Se entiende la lógica de López Obrador y de Morena a propósito de la decisión de un ministro de la Suprema Corte, y de otras por venir, sobre la reducción de remuneraciones en el sector público. Ellos saben que el recorte de sueldos es popular, que los magistrados sí ganan más que otros funcionarios, y que es fácil colocarlos en la posición de juez y parte. Mejor: en la de ser partícipes o cómplices en la redacción de varios recursos de inconstitucionalidad al respecto, y de la avalancha de amparos que ya se presentaron o que vienen en camino. De entrada, el gobierno y su partido colocaron al Poder Judicial –y al Legislativo– en una posición de debilidad.
La gente aplaude –sin enorme entusiasmo tampoco– la reducción de salarios y prestaciones de los funcionarios, en el sentido más amplio de la palabra. Aunque queda por resolver el asunto, se supone que la ley de remuneraciones afecta a todos: los tres poderes, los organismos autónomos y paraestatales o descentralizados (como se decía antes). Incluye a la UNAM y al CIDE, al INEGI y al INAI, a Pemex y a la Suprema Corte. Cualquier recurso jurídico se enfrentará a lo que ya hemos visto: declaraciones de líderes de Morena en las cámaras denunciando a los promotores, y de AMLO acusando a los jueces y/o a los damnificados de ser enemigos de la patria y de Juárez. Sólo falta echarle a la gente –al pueblo sabio– encima, con manifestaciones, en las redes sociales, en los medios, donde se pueda.
AMLO y Morena saben también que la inmensa mayoría de los afectados no van a pelear sus salarios y prestaciones. Ante todo por miedo a ser despedidos, pero también porque así es el funcionariado en cualquier parte del mundo, aunque quizás más en México. Fuera de los jueces que ya han presentado solicitudes de amparo, veremos cuando caiga la primera quincena de enero, cuántos servidores públicos aceptan entrar en litigios, protestas y denuncias.
Es una batalla ganada de antemano por AMLO y Morena. El problema es si vale la pena darla, y ganarla.
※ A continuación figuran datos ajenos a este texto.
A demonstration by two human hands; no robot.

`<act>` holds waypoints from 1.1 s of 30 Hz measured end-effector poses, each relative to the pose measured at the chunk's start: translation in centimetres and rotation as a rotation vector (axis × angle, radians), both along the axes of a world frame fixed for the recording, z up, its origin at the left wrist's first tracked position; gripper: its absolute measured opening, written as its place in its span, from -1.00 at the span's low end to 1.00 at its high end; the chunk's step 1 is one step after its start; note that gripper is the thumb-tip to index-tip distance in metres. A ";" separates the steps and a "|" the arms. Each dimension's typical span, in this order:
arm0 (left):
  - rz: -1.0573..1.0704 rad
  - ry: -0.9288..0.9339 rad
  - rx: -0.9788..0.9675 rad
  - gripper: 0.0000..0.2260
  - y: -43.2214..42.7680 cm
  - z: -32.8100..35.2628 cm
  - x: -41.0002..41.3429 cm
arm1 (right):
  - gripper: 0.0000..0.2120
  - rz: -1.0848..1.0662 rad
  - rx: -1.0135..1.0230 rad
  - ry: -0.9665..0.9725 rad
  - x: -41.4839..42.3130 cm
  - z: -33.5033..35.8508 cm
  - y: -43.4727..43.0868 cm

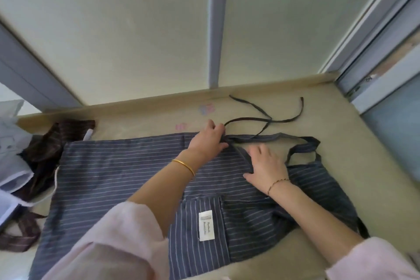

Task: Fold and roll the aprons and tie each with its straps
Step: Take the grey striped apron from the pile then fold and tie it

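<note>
Left hand (209, 141), centre frame, pinches strap (247, 119); right hand (266, 166) just right of it lies flat (palm down).

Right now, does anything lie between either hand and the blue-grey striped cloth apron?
Nothing visible does: the left hand grips the dark thin fabric strap, the right hand rests flat on the blue-grey striped cloth apron.

Beige worktop (329, 120) with raised back ledge (159, 99) — behind it, pale frosted panels (113, 29) divided by blue-grey frame posts (217, 29); sliding window track (354, 36) at right. Soft, even daylight.
</note>
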State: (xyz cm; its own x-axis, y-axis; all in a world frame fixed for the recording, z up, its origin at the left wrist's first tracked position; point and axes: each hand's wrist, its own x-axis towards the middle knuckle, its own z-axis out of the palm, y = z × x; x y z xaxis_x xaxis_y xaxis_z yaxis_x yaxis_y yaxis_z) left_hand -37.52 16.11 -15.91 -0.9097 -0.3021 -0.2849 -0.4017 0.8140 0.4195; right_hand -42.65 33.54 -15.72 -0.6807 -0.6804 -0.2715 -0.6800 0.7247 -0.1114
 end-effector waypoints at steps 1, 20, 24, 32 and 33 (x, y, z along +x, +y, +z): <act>-0.005 -0.023 -0.008 -0.68 0.1 -0.6 -0.6 | -0.53 0.001 0.030 0.002 0.0 -0.3 0.3; 0.345 -0.158 -0.259 -0.57 4.8 -0.5 -4.0 | -0.79 -0.400 -0.079 -0.389 -8.8 3.8 7.3; 0.110 0.210 -0.055 -0.82 10.6 4.0 -3.5 | -0.81 -0.356 -0.187 -0.385 -8.4 3.0 7.7; -0.312 -0.148 -0.425 -0.43 18.4 2.8 -2.0 | -0.86 -0.308 -0.516 -0.547 -8.3 4.3 8.7; -0.281 -0.150 -0.412 -0.43 17.8 2.6 -2.0 | -0.87 -0.348 -0.610 -0.637 -8.0 4.8 8.7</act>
El simbolismo de la reducción de salarios es evidente, como todos los que le gustan a AMLO: apelar al sentido común de la gente, en el entendido de que carece de la información y la experiencia necesarias para reaccionar con sensatez. Los funcionarios ganan mucho, demasiado, fortunas, y el pueblo no. Visto así, es un silogismo imbatible. El reto consiste en definir cuánto es mucho, quién lo define y a quién se busca complacer.
A López Obrador le encanta fijarse metas alcanzables, incluso con facilidad (suprimir las pensiones de los expresidentes), para evitar cualquier cotejo de la realidad con sus propuestas más complejas y a mayor plazo. Pero también posee una gran sensibilidad para detectar los símbolos, los gestos, los actos o los razonamientos que a la gente le gustan.
Él y sus partidarios tienen además la enorme fortuna de no plantearse nunca si tal o cual símbolo o decisión es favorable o perjudicial para el país. Lo importante es que una parte importante de la sociedad mexicana –sin duda mayoritaria– aplauda y sinceramente se regodee de los gestos: Los Pinos, el avión, el Jetta, etc. Carece por completo de sentido reclamarle a AMLO, a sus bases o a sus cuadros este comportamiento. Estaba cantado y funciona.
La pregunta debe dirigirse a quienes en teoría pueden entender todo esto, y saben hacia dónde nos lleva. Hay voces discrepantes, desde luego. Pero comparado con el peligro que representa proceder de esta manera, dichas voces no pasan la prueba de la risa. Hay muchas personas en México que conocen la historia de otros países en estas y otras épocas. Siguen calladas. Recurrir a un símbolo con el exclusivo criterio de su aceptación o aprobación por el pueblo, debiera aterrar a más de uno. No los veo.